● PROBLEM STATEMENT: Your answer should be the lines below from the one holding "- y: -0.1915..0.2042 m" through the one holding "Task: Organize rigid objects", copied exactly and with nothing else.

___ INFORMATION SHOWN

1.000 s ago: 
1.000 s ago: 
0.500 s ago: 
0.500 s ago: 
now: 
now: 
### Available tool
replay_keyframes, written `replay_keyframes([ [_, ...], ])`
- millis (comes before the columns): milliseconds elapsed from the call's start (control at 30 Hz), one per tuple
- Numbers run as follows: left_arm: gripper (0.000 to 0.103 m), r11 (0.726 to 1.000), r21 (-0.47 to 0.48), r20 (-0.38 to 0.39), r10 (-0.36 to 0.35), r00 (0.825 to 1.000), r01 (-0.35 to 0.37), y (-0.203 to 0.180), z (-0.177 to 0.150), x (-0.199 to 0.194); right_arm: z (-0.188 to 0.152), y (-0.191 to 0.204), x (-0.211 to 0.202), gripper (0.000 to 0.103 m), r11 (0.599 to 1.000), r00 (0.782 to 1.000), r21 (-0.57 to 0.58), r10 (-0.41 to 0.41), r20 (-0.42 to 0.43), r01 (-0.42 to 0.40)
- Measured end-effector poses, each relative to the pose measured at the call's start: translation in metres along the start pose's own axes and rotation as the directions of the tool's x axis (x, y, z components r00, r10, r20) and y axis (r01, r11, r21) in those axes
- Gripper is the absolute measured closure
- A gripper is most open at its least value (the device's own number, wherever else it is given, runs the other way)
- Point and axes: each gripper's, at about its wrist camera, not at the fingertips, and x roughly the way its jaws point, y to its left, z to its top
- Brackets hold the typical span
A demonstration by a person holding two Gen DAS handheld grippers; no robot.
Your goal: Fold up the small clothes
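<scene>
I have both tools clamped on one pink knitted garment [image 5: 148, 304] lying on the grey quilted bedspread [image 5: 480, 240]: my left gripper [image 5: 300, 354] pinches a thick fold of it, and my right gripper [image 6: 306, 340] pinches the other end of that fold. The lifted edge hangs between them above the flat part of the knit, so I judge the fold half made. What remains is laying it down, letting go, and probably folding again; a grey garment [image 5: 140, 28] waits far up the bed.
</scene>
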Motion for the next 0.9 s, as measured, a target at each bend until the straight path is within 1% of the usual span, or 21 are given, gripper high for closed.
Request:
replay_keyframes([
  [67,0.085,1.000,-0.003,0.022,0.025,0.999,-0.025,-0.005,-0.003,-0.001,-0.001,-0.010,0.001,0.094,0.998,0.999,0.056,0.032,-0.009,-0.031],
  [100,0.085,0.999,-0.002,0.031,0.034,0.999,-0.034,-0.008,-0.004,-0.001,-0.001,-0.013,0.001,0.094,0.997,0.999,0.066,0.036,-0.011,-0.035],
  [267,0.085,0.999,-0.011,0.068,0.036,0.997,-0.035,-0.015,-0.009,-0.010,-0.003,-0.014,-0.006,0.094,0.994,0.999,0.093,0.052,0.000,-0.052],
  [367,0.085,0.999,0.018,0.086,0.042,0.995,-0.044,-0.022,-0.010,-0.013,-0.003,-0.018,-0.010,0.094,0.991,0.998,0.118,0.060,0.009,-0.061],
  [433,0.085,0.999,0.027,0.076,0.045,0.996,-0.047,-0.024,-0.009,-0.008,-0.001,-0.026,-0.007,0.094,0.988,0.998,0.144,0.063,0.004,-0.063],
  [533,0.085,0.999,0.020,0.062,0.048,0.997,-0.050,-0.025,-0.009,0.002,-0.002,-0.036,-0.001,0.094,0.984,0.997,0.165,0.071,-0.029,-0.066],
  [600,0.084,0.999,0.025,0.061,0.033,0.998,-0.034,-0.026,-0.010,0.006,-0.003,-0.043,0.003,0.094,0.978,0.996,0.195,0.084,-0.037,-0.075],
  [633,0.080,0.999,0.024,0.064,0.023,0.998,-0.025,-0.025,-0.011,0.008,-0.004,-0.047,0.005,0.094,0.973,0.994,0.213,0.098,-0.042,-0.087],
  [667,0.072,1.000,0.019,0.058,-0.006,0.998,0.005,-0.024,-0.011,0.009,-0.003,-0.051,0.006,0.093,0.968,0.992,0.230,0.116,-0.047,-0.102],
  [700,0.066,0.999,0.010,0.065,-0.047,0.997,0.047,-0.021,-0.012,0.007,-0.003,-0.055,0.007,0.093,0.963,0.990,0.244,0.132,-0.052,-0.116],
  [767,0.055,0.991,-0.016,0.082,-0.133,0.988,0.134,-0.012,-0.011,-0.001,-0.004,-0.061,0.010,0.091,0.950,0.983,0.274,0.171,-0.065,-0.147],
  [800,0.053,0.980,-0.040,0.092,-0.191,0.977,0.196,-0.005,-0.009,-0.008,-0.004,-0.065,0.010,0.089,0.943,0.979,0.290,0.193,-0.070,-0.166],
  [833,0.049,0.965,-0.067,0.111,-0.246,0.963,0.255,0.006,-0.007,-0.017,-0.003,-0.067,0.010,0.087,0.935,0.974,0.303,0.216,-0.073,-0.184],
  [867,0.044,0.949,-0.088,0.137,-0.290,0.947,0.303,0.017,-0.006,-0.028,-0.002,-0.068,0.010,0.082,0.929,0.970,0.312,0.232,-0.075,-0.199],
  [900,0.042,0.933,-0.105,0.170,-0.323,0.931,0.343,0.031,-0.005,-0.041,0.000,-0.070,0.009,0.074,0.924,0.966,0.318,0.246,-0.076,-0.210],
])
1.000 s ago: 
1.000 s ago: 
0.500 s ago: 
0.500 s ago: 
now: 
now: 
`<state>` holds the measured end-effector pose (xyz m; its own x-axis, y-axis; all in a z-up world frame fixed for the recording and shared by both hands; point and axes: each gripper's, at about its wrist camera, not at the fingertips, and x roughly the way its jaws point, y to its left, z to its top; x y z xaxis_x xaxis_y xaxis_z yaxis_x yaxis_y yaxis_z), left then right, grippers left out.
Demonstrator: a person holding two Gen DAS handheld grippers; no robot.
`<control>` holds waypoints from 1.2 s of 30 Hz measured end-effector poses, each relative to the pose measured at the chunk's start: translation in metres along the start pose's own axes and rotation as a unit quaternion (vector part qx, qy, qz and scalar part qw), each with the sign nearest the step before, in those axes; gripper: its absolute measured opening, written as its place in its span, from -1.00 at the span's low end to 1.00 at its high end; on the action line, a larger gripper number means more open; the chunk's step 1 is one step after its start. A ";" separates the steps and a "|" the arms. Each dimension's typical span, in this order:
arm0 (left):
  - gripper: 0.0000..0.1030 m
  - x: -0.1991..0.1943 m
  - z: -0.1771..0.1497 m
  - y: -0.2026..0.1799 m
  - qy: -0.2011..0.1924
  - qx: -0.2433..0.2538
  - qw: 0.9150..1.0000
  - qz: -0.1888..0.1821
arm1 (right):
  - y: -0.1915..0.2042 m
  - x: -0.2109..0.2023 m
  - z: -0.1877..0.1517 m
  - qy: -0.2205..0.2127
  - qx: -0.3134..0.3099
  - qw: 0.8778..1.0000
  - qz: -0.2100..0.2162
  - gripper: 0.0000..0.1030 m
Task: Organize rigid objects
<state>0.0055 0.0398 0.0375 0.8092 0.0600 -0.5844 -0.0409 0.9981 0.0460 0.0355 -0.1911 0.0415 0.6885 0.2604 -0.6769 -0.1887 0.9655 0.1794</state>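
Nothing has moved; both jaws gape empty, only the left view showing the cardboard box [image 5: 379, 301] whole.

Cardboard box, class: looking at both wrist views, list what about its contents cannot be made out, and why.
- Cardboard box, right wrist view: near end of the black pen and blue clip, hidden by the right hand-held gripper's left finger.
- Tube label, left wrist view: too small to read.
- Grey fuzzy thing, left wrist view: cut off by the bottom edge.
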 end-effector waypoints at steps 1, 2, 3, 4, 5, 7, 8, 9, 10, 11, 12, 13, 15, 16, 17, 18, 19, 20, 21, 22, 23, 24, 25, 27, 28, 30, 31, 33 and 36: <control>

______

● THE COMPLETED TASK:
  - y: -0.1915..0.2042 m
  - x: -0.2109..0.2023 m
  - z: -0.1877..0.1517 m
  - qy: -0.2205..0.2127
  - qx: -0.3134..0.3099
  - qw: 0.8778..1.0000
  - qz: -0.2100..0.2162
  - gripper: 0.0000..0.1030 m
Task: Organize rigid objects

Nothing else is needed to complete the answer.